Almost a third of the game has passed and Plymouth win their first corner, which is played deep to what Brenner rather indelicately and peculiarly describes as “the backside of the box” .  The sun comes out in Ipswich and it sounds like Brenner refers to Troy Parrott as Troy Carrot, but it might be my hearing or the poor quality speakers on my Sharp Aquos television set,  which is connected to my Lenovo lap-top by an HDMI lead – or so I’m told.
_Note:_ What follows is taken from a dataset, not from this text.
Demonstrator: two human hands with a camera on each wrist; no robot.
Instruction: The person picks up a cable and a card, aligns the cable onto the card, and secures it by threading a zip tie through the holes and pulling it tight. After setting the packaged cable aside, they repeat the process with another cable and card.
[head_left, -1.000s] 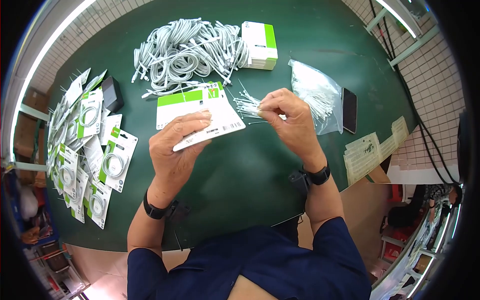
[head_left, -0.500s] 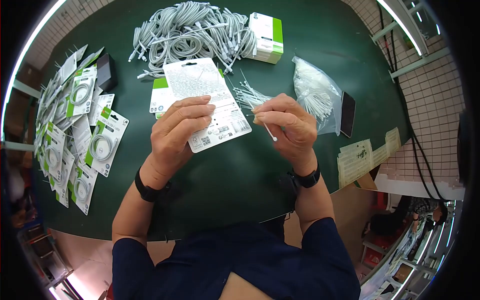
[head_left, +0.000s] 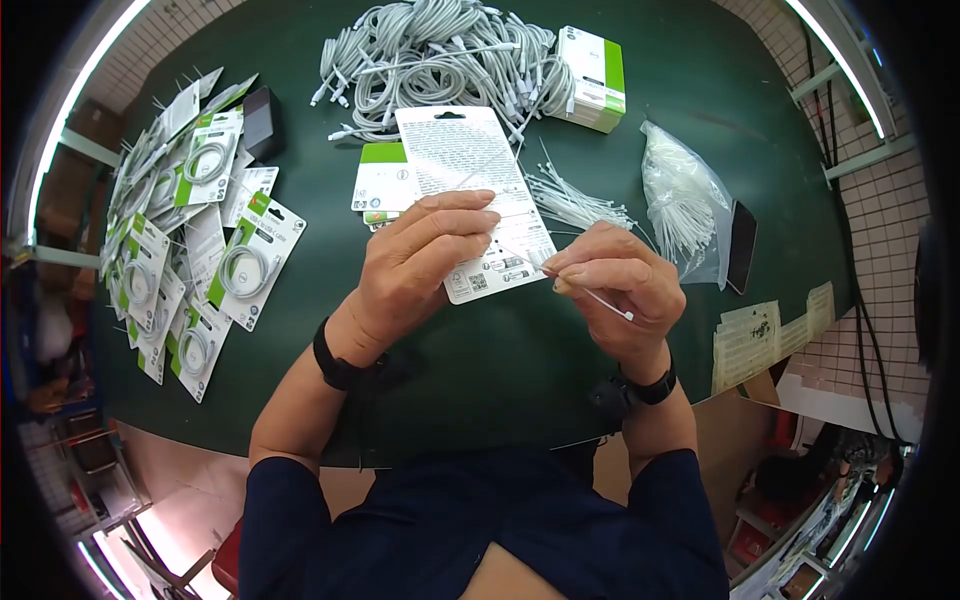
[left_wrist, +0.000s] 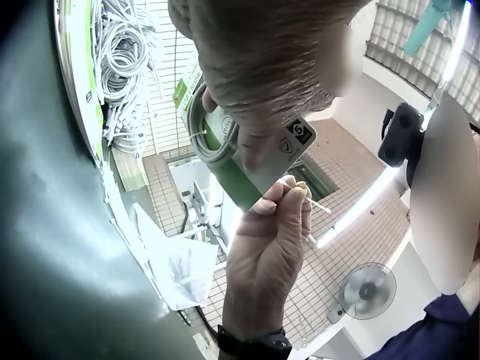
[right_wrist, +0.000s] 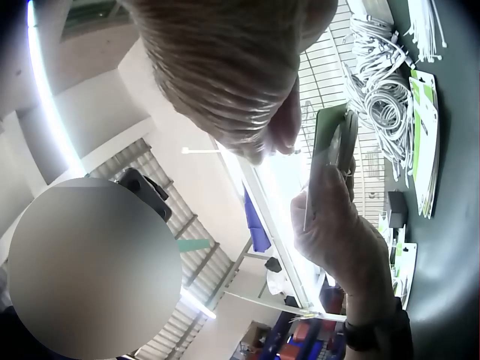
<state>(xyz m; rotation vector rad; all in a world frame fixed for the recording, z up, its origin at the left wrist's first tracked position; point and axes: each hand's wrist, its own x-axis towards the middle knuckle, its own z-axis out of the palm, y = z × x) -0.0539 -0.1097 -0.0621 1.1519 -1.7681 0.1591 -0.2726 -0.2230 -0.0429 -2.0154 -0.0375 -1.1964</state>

After a flowing Ipswich move almost results in a second goal, Flynn Downes goes down injured. In the ensuing hiatus in play Brenner asks Mick what are his thoughts on Ipswich Town’s season.  “Ipswich?  This season?  Says Mick,  sounding somewhat incredulous.  Mick is about to take us on a footballing journey back to last August, but it quickly It transpires that Brenner hadn’t meant to ask about the whole season, only about this game.  “Oh goodness” says Brenner with a note of panic in his voice “Don’t start re-capping this season”.  It’s a moment that perhaps reveals that Brenner thinks Mick could have talked for England as well as playing football for them.  Flynn Downes goes off to be replaced by Teddy Bishop. “Downes looks really down” says Brenner  possibly but probably not making a mildly tasteless pun.

Three minutes of added on time are to be played, Brenner tells us that Plymouth are in white; it seems a bit late to be  telling his BBC Radio listeners that; without Brenner’s guidance they have probably all been imagining Plymouth in a range of materials, colours and designs from puce-coloured chintz to flesh-toned gingham taffeta.  It seems that Plymouth have also worked out which colour shirts they  are wearing and according to Brenner “ You wouldn’t rule out an equaliser”.  But they’ve left it too late and Mick’s half-time verdict is that “Yes” Town deserve their lead because of the length of time that they dominated the game.

Half-time tea and ginger Christmas tree biscuits follow.  Paulene appears looking sad and dejected; the Portsmouth versus Salford game is absolutely awful and she has had to turn the sound down to avoid the terrible commentary with its constant hackneyed, fawning references to the former Manchester United players who are bankrolling Salford City. For Paulene the weekend will only get worse with Pompey destined to lose a penalty shoot-out and their hamster-like manager Kenny Jackett resigning in a fit of self-loathing.

After scrutinising the half-time match statistics and enduring an advertisement for the ifollow which, if it were true, would make you wonder why anyone ever went to a real game because watching football on a lap-top or tv screen is clearly far, far superior, the game begins anew.  Kayden Jackson is soon hurt and is according to Brenner, “ on all fours”, it’s a pose that he seems to like to report whenever he can.  Mick then embarks on an extremely lengthy description of a cross-cum-shot from Myles Kenlock; Mick’s eventual conclusion is that Myles didn’t know what he was trying to do.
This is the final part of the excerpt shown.